**Exercise**
Could you please return each line of the data that has the word "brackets"?

**Data for this task**
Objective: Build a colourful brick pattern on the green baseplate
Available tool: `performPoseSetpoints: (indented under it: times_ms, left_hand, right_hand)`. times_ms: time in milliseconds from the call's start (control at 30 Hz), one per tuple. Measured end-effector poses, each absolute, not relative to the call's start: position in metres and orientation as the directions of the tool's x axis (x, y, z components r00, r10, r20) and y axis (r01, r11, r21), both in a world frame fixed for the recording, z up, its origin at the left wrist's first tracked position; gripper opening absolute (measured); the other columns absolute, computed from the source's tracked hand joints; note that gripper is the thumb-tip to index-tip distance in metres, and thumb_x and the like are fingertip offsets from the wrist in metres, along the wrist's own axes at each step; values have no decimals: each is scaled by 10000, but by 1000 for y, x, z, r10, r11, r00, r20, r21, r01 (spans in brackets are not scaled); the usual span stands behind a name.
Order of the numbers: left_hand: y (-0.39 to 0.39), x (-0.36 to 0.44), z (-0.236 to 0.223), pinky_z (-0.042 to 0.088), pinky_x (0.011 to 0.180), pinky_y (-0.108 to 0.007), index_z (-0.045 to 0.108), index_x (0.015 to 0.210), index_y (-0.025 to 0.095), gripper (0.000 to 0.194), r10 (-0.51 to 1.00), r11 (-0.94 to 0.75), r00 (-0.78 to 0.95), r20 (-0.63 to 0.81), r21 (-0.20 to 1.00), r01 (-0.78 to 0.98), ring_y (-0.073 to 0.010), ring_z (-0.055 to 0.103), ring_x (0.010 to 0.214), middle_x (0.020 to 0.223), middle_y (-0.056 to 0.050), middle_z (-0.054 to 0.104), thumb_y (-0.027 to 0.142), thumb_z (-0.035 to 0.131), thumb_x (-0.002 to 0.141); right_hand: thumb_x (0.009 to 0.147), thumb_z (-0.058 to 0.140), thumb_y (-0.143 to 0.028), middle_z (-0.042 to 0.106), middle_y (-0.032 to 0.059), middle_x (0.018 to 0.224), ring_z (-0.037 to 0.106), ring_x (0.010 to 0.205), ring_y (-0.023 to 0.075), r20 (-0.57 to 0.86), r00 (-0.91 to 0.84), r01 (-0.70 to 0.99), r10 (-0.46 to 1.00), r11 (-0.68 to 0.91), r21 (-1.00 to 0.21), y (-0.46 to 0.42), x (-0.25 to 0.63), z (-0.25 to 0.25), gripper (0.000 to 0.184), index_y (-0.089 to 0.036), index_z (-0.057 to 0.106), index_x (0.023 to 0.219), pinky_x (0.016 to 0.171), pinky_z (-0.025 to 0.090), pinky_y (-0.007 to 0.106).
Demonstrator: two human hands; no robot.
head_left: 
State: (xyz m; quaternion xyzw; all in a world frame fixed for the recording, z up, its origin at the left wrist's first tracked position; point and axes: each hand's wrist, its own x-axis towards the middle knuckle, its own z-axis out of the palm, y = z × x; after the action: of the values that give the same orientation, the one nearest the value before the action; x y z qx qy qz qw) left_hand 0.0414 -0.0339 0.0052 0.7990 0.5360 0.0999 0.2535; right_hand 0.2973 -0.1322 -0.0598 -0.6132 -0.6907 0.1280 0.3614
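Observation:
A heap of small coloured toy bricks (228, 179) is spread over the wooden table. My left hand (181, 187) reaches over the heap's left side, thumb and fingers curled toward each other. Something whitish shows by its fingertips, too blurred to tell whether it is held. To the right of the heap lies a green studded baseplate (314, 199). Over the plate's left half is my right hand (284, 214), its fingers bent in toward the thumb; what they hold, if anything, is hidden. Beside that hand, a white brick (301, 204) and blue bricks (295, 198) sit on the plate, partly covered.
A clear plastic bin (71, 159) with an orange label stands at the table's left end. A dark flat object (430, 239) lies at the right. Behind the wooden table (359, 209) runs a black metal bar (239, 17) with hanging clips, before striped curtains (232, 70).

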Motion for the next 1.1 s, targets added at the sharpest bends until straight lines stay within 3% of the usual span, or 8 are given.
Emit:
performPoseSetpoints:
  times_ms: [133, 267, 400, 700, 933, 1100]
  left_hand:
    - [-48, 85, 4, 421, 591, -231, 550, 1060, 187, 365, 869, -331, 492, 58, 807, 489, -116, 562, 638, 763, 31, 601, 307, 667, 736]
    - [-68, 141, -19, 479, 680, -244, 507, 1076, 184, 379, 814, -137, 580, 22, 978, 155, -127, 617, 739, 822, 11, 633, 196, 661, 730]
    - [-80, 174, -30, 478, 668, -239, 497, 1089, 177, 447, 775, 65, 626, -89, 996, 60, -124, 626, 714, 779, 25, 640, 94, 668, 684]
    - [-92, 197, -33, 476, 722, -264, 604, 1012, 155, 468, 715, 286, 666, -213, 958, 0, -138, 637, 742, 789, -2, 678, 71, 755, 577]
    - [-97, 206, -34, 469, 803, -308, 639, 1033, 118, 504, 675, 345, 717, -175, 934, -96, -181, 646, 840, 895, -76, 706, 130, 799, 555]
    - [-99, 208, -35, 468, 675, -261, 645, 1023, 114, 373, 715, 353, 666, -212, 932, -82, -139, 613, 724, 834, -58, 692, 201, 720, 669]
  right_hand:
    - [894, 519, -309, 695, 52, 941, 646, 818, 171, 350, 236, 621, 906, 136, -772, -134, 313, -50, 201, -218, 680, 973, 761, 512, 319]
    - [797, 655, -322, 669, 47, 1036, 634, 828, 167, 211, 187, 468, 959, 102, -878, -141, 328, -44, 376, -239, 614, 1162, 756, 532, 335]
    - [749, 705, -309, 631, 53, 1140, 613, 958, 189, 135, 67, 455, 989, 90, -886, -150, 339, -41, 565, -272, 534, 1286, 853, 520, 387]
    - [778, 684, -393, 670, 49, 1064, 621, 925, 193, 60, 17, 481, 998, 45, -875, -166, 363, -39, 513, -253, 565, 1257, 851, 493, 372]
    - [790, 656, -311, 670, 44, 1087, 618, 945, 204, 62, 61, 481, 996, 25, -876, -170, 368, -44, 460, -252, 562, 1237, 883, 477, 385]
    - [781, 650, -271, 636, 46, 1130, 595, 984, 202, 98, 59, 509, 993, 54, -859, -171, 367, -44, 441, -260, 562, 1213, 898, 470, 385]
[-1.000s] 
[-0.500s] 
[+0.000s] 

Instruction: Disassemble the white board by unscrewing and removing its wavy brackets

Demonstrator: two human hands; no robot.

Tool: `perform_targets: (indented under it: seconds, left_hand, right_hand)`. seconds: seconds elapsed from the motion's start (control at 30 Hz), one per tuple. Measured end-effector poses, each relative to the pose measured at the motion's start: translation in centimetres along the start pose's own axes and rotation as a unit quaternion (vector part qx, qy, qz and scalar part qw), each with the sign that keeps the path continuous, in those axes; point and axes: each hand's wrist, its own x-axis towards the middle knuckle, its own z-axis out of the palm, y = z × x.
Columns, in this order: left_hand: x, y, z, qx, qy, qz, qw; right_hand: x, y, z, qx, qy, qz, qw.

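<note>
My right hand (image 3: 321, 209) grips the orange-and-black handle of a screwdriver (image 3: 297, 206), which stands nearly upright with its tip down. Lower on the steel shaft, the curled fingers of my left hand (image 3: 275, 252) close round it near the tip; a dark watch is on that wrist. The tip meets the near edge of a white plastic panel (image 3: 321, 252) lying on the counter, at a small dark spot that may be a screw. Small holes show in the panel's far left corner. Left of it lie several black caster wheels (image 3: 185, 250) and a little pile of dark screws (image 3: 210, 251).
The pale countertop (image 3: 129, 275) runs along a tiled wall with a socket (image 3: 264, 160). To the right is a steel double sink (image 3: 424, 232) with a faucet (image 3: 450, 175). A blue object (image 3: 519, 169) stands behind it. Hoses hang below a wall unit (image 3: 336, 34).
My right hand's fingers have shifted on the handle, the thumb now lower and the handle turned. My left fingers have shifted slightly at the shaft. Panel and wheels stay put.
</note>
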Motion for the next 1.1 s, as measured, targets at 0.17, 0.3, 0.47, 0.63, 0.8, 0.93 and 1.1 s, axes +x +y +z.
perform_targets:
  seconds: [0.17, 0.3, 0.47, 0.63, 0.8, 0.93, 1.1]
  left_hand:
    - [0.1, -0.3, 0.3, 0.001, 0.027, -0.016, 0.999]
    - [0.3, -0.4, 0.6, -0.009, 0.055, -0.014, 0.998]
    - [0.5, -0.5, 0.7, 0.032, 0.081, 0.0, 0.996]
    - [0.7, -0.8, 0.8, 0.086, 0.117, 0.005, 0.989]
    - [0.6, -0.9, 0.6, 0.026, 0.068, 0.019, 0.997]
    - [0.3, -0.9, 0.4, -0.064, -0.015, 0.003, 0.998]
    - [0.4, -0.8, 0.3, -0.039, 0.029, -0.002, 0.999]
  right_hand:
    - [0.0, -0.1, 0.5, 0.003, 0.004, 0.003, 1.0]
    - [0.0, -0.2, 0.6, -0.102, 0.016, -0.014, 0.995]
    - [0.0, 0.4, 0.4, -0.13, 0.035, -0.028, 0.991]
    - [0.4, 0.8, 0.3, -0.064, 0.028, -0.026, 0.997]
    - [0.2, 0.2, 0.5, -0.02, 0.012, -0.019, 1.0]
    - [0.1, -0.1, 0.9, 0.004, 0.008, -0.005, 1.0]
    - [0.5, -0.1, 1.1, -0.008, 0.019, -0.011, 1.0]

**Problem solution**
Available tool: `performPoseSetpoints: (indented under it: times_ms, left_hand, right_hand)`. times_ms: time in milliseconds from the call's start (control at 30 Hz), one per tuple. Measured end-effector poses, each absolute, not relative to the call's start: position in metres and orientation as the directions of the tool's x axis (x, y, z components r00, r10, r20) and y axis (r01, r11, r21), both in a world frame fixed for the recording, z up, its origin at the left wrist's first tracked position; gripper opening absolute (measured); the other columns absolute, computed from the source's tracked hand joints; note that gripper is the thumb-tip to index-tip distance in metres, and thumb_x and the like are fingertip offsets from the wrist in metres, along the wrist's own axes at each step; values have no decimals: each is scaled by 10000, but by 1000 for y, x, z, r10, r11, r00, r20, r21, r01 (spans in brackets are not scaled); the usual span stands behind a name.
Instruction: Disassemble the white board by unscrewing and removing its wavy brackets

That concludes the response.